• [About this exercise] From the listing below, copy each line where "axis" occurs.

• [Listed records]
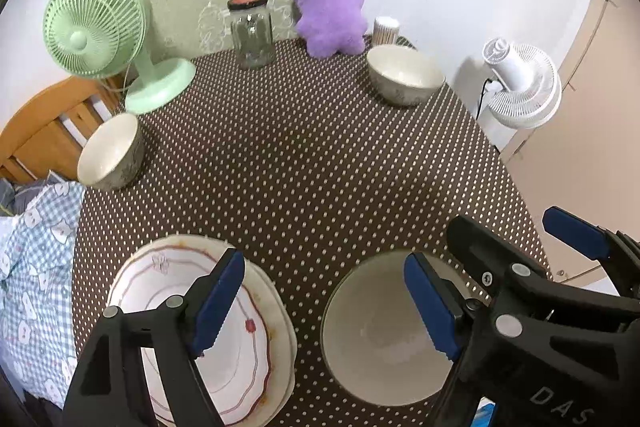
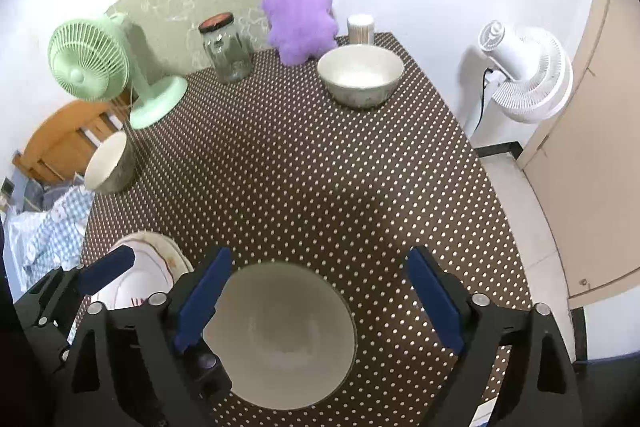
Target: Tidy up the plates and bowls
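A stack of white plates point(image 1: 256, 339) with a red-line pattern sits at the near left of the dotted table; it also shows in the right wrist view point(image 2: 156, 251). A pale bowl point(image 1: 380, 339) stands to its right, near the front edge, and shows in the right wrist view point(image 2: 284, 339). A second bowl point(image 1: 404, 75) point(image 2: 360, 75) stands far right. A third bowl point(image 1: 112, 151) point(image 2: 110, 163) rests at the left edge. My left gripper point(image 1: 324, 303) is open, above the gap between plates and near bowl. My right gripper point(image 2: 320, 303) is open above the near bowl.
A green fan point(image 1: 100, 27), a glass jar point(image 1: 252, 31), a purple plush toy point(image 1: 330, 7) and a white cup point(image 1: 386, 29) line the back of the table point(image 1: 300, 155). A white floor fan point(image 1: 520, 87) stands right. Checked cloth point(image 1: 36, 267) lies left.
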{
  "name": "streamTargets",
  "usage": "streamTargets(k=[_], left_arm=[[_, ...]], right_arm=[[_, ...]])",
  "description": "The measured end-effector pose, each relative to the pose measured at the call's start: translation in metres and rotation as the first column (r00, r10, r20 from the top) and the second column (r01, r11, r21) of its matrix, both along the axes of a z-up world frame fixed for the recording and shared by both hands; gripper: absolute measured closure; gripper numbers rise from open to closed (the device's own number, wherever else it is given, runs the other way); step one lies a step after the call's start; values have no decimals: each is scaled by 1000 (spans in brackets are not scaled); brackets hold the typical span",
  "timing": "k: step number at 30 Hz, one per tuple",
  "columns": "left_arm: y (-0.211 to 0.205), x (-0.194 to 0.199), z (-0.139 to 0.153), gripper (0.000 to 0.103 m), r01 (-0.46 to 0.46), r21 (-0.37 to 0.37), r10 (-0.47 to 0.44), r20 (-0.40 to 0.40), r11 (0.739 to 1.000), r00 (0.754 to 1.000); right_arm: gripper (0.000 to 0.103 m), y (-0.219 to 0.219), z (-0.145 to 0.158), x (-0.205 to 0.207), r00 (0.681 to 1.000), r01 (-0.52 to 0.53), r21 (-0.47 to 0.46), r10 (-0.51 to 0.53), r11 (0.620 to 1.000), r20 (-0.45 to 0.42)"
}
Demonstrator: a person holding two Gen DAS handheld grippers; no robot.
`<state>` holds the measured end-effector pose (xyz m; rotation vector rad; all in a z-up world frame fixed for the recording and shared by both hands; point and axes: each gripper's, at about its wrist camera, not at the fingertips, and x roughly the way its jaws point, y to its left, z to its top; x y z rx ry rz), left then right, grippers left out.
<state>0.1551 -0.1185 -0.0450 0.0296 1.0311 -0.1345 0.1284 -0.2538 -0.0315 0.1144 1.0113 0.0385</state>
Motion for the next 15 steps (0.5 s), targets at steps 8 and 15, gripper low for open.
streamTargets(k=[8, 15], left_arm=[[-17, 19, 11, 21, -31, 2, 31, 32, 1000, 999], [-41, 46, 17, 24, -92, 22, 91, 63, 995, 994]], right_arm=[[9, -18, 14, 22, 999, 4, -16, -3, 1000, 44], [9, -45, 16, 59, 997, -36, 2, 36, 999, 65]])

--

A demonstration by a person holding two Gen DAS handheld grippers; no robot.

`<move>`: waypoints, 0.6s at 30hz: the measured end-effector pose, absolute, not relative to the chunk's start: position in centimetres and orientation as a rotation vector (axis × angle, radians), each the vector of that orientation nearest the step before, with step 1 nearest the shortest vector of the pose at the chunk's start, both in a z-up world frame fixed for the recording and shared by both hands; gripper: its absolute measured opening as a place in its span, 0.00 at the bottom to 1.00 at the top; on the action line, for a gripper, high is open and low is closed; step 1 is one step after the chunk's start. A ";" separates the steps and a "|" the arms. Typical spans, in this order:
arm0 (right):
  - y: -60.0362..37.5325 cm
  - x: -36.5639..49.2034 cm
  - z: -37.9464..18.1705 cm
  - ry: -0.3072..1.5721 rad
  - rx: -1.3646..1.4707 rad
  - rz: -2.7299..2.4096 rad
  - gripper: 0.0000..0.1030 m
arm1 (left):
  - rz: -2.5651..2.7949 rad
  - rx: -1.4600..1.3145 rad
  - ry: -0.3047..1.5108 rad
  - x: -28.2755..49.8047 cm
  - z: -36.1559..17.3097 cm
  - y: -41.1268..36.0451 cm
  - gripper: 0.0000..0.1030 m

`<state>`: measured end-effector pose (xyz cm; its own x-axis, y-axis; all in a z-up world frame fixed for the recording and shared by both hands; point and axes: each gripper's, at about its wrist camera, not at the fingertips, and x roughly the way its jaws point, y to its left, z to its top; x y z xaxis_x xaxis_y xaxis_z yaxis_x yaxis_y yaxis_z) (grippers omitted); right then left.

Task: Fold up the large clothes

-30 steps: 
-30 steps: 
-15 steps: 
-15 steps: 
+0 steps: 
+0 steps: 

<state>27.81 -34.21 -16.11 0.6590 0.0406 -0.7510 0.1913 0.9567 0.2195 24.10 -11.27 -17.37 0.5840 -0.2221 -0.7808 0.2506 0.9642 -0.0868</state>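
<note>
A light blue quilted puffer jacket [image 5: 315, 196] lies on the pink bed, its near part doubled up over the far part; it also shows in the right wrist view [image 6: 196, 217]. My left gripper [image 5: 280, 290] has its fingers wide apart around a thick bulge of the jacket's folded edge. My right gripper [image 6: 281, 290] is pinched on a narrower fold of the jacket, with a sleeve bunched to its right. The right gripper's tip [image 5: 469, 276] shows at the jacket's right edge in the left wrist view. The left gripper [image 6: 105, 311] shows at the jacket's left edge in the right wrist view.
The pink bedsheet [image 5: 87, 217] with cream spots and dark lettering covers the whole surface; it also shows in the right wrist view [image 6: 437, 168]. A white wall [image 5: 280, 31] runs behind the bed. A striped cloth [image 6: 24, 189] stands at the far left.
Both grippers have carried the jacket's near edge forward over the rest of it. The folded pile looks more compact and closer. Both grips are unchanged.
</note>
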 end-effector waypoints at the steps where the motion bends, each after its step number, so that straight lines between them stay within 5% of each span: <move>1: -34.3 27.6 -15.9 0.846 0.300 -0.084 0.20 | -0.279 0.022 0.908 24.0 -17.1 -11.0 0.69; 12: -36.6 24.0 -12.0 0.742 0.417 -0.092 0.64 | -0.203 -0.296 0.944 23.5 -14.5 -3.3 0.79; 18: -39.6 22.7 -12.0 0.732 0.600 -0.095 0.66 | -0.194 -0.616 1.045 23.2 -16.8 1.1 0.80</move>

• [Output of the task]
`<move>`: waypoints, 0.6s at 30hz: the measured end-effector pose, absolute, not relative to the chunk's start: position in centimetres and orientation as a rotation vector (axis × angle, radians), each the vector of that orientation nearest the step before, with step 1 nearest the shortest vector of the pose at the chunk's start, both in a z-up world frame fixed for the recording and shared by both hands; gripper: its absolute measured opening as a place in its span, 0.00 at the bottom to 1.00 at the top; on the action line, for a gripper, high is open and low is closed; step 1 is one step after the chunk's start. A ";" separates the steps and a "|" the arms. Typical spans, in this order:
`<state>`: measured end-effector pose (xyz cm; its own x-axis, y-axis; all in a z-up world frame fixed for the recording and shared by both hands; point and axes: each gripper's, at about its wrist camera, not at the fingertips, and x roughly the way its jaws point, y to its left, z to its top; x y z xaxis_x xaxis_y xaxis_z yaxis_x yaxis_y yaxis_z) (grippers omitted); right then left.

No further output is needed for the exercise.